## REQUIRED ACTION
Within the data below, count the lines that include "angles" and give only the count.

.....

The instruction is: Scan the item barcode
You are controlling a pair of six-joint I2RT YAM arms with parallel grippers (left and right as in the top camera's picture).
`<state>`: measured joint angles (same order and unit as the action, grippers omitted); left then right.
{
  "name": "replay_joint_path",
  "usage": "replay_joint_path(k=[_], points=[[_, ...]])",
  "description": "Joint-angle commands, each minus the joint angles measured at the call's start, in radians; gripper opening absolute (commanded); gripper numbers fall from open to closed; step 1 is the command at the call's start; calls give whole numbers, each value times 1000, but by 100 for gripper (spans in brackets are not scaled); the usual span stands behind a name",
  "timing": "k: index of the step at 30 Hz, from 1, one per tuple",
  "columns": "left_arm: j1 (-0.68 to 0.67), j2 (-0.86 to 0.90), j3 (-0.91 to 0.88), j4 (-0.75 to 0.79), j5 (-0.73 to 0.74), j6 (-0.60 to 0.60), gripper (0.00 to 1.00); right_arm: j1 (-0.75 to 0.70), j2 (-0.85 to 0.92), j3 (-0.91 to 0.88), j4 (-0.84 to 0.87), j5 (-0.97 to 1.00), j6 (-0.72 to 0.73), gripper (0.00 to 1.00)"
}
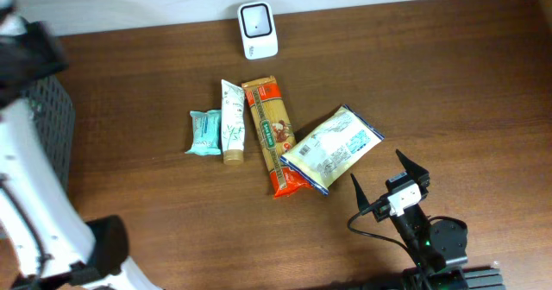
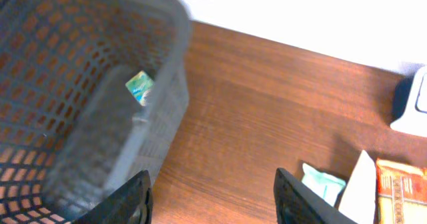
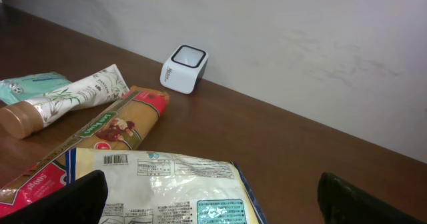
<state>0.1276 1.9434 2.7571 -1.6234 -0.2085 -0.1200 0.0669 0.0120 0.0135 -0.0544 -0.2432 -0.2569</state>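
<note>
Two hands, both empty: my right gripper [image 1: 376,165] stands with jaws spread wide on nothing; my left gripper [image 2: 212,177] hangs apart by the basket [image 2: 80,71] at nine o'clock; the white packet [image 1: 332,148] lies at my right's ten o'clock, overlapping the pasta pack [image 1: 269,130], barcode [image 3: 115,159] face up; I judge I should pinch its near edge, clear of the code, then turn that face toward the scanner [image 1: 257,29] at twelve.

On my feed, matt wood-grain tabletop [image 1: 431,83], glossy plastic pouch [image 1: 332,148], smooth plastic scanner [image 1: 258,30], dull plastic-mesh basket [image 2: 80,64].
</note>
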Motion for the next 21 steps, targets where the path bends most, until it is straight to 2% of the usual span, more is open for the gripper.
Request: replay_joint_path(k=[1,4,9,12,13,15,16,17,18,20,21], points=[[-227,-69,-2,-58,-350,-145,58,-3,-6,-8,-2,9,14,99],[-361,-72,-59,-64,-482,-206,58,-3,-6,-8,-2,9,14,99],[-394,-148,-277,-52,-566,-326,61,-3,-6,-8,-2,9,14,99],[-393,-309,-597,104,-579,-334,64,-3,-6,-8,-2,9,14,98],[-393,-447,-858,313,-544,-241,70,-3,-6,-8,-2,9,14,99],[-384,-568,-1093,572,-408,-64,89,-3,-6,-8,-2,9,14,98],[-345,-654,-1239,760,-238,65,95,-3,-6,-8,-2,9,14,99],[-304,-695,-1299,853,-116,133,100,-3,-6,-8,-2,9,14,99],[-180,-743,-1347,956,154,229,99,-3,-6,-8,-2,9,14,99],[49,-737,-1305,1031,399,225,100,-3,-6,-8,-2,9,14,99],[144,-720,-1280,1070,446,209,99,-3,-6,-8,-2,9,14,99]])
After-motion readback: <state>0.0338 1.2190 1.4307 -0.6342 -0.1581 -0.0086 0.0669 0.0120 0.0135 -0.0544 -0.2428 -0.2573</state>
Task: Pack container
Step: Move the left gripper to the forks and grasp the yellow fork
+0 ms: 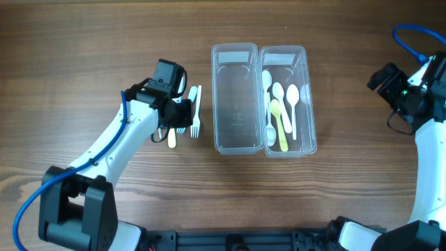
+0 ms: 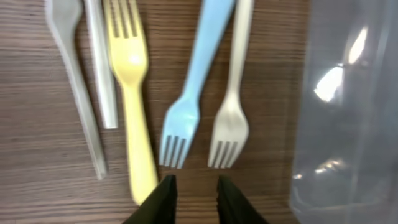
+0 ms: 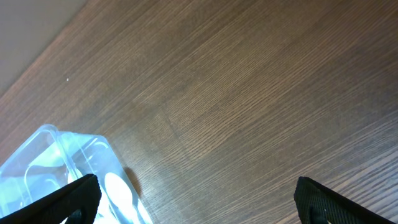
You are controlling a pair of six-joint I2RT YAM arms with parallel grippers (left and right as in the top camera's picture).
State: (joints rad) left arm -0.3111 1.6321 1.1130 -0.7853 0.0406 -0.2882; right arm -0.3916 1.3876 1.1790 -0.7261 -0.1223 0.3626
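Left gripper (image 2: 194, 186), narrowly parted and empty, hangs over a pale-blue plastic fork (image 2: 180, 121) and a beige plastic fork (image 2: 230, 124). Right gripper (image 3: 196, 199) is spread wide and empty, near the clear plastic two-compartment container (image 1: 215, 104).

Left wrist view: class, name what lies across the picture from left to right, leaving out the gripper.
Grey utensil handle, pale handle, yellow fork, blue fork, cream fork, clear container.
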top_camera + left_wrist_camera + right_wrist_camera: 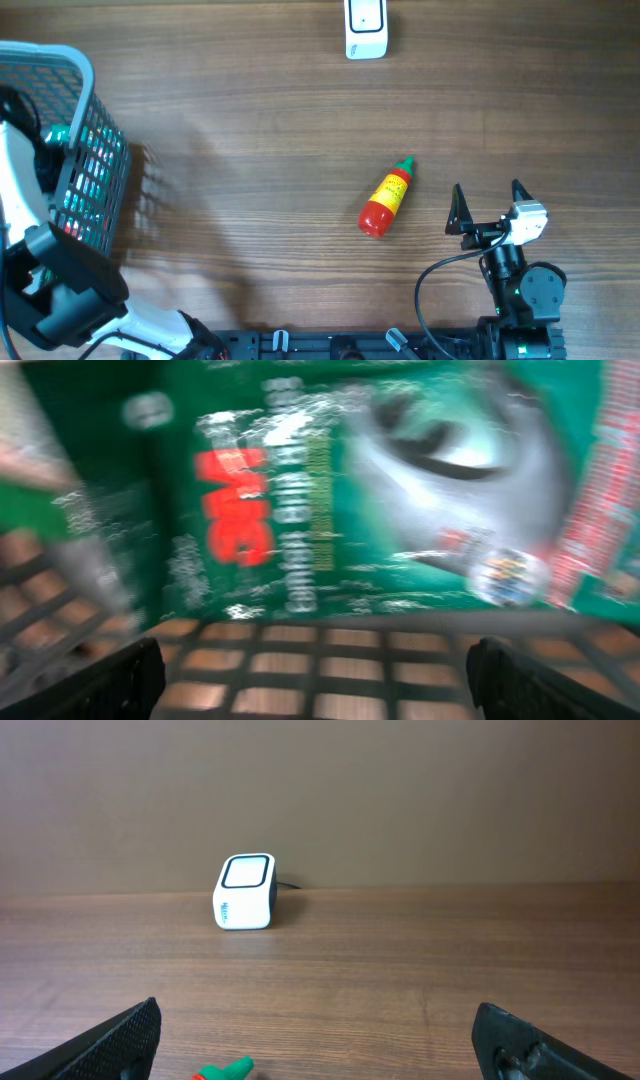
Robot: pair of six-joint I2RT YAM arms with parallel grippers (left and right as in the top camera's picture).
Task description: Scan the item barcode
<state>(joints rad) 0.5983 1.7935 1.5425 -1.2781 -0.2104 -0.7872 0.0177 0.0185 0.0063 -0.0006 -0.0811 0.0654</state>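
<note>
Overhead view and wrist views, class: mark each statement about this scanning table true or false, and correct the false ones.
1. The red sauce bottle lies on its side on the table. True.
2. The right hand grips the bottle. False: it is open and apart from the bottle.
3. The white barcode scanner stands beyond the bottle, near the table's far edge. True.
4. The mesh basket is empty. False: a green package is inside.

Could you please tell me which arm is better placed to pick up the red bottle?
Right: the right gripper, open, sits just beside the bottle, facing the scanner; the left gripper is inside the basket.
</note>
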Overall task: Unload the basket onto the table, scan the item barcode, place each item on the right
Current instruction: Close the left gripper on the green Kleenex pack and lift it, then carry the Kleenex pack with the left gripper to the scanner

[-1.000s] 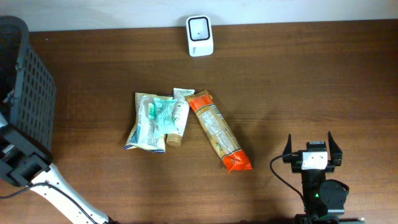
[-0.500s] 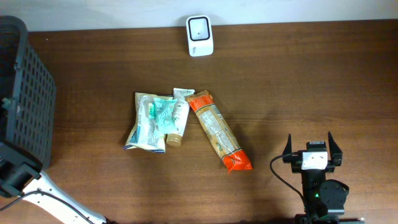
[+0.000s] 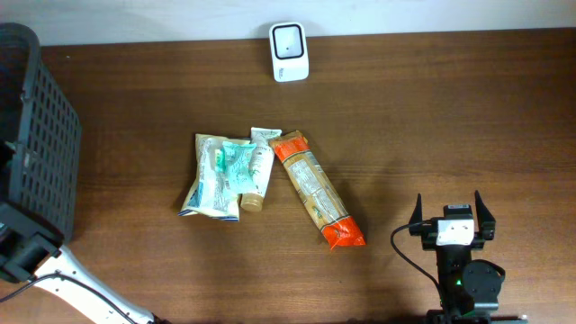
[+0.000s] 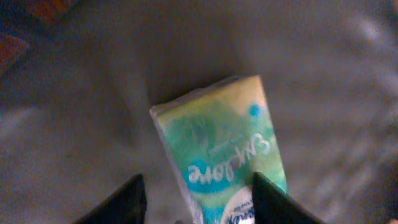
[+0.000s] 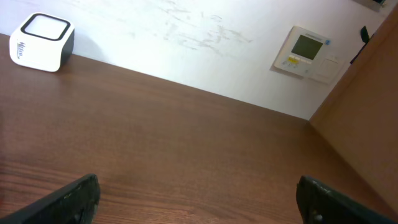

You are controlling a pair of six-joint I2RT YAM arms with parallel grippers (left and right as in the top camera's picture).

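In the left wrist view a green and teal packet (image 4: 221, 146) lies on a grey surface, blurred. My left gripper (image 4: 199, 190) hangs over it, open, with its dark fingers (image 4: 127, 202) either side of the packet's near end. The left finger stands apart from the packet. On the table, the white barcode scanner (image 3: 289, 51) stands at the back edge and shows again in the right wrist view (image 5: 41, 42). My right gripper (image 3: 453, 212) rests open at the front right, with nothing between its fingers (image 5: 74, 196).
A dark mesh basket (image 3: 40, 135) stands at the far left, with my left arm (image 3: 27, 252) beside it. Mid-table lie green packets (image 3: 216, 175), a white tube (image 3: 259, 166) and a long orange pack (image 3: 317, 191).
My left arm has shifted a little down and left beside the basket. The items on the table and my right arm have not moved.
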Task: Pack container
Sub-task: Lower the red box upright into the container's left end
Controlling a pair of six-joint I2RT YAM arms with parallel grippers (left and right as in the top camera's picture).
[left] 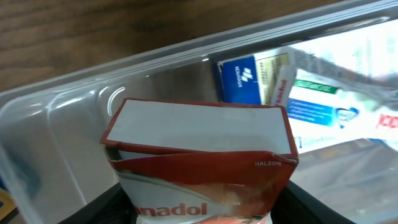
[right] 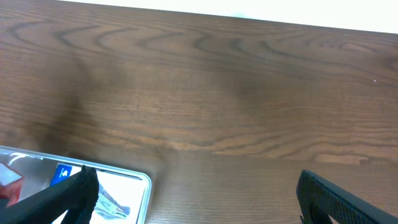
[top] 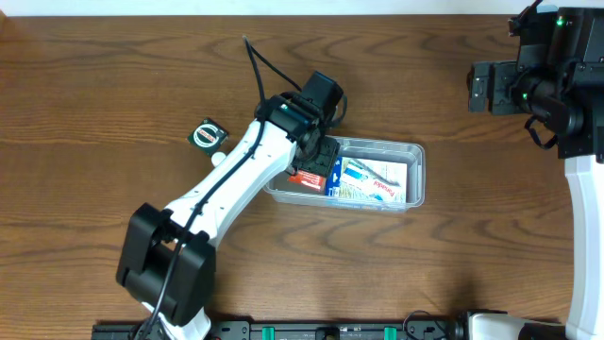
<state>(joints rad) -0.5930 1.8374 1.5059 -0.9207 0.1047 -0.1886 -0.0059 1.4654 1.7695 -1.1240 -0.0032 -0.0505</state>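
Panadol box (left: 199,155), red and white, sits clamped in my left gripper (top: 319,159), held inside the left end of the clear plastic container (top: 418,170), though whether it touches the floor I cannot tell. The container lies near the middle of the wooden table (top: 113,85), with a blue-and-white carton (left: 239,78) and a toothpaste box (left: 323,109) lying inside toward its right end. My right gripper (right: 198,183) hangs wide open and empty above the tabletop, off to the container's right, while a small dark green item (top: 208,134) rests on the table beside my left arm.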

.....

## EXERCISE ANSWER
2